Santos se dejó caer en un sillón. El pasado volvía para acosarlo. Recordaba las miradas de desconfianza, la hostilidad abierta de sus compañeros de trabajo. Se había sentido profundamente traicionado, primero cuando descubrió lo que estaban haciendo, y después cuando uno de ellos lo acusó de estar implicado.
El hecho de que se cuestionara su honradez había sido lo más insoportable. Y ahora le estaba ocurriendo de nuevo.
Incapaz de estar quieto, se puso en pie y empezó a recorrer la habitación.
– Chop afirma -prosiguió Jackson- que no sólo eras uno de ellos, sino que eras el cabecilla -continuó-. Dice que te enteraste de que Asuntos Internos te seguía la pista y delataste a tus cómplices para librarte. Dice que accedió a cooperar porque amenazaste a su familia. Por supuesto, dice que no tiene nada que perder porque le ofrecieron inmunidad.
– Si pudiera ponerle la mano encima…
– Lo que no entiendo -interrumpió Glory- es por qué los de Asuntos Internos han dado crédito a alguien como él. Por el amor de Dios, todo el mundo sabe a qué se dedica.
Jackson sonrió con tristeza.
– Es ridículo, ¿verdad? Pero no es un buen momento para parecer inocente. Se han dado tantos incidentes y tantos escándalos en el departamento relacionados con la corrupción policial que la gente piensa que todos somos corruptos. Estamos en plena caza de brujas, porque los jefes están obsesionados con limpiar la policía. En la actualidad, cualquier agente es culpable hasta que se demuestre lo contrario. Y no paran de volver al hecho de que aquel policía insistió en que tenías algo que ver.
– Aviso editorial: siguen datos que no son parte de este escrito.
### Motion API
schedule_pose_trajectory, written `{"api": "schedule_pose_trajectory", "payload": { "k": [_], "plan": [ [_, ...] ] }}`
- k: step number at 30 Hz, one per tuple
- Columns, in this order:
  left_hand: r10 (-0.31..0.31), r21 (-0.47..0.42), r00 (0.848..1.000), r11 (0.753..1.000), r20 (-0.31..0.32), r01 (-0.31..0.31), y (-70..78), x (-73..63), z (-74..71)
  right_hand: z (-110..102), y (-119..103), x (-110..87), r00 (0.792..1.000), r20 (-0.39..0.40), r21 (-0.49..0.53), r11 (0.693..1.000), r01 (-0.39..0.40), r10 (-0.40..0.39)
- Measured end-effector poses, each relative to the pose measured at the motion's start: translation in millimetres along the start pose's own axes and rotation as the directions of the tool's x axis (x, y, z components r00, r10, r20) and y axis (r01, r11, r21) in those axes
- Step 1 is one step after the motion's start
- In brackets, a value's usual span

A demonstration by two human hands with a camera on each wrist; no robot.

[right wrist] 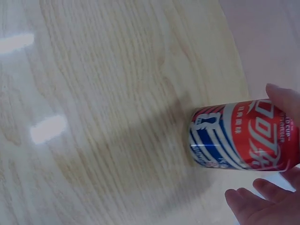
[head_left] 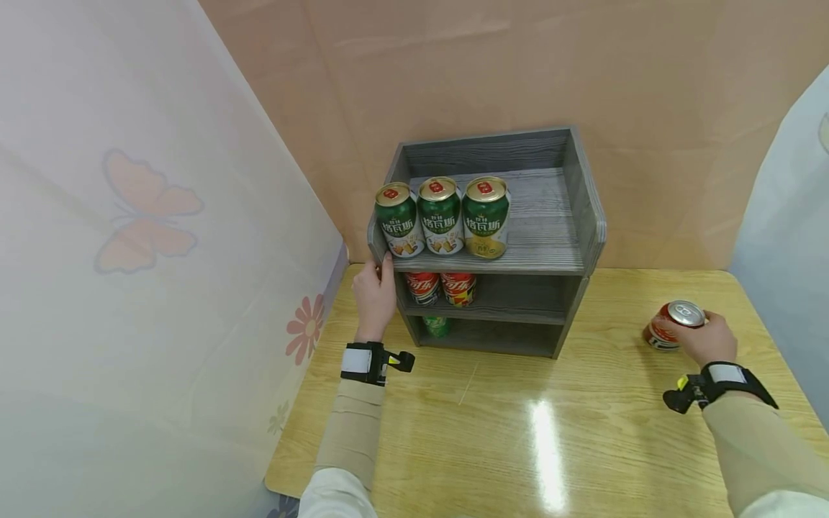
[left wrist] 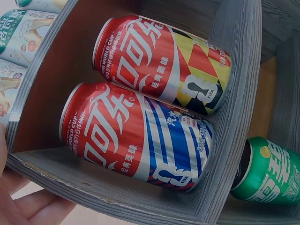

– Así que Robichaux va al fiscal del distrito con su cuento de hadas, y acuden a Asuntos Internos para llegar a un acuerdo. Robichaux les dice que voy a ir a recibir un pago, le dan los billetes marcados y se encarga de que me los metan en el bolsillo -dejó de pasear y miró a su compañero-. Por supuesto, todo el mundo se ha tragado la historia. No sólo los de Asuntos Internos, sino también los de nuestro departamento. Todos creen a un proxeneta antes que a mí. Estupendo.
– No todo el mundo -dijo Jackson con calma-. Aunque algunos piensan que la cosa tiene mal aspecto, por lo que te ocurrió en el pasado con Robichaux, por la forma que tuviste de hacer las cosas al hablar con él antes de comunicarlo a tus superiores. Y estuviste allí, en su club, aquella noche.
– Robichaux llamó a Santos -dijo Glory rápidamente-. Le dijo que tenía información sobre Blancanieves. Yo estaba con él.
– Pero no oíste la conversación, así que por lo que a Asunto Internos respecta, es como si no estuvieras -se volvió hacia Santos-. Y tú tenías el sobre lleno de dinero. El dinero marcado.
– Me lo metieron en el bolsillo.
– Ya lo sé. Y tú lo sabes…
– Pero tenemos que convencer a los demás -murmuró Glory-. ¿Cómo?
– Para averiguarlo -dijo Jackson- tendremos que saber por qué. Por qué -repitió con calma-. Vamos a ver. Ya no estás en la brigada antivicio. En esta ciudad hay bastantes asesinatos para mantenerte ocupado en tu propio departamento. ¿Por qué podría querer Robichaux arriesgarse para tenderte una trampa?
– Por dinero. Es lo único que le importa a alguien como él. Alguien le ha pagado por hacerlo -Santos entrecerró los ojos-. Pero ¿quién?
– Eso es lo que tenemos que averiguar.
El encargado del hotel llamó. Glory habló con él y se disculpó.
– El deber me llama -murmuró mientras iba hacia la puerta-. Si necesitáis algo, pedidle a mi secretaria que me lo cauce.
Santos caminó hacia ella y se llevó su mano a los labios.
– Gracias -dijo en voz baja, dándose cuenta de que la necesitaba más de lo que debía-. Por todo.
Glory sonrió y apretó su mano.
– De nada.
Unos segundos después se marchó, cerrando la puerta. Jackson se quedó mirándola, admirado.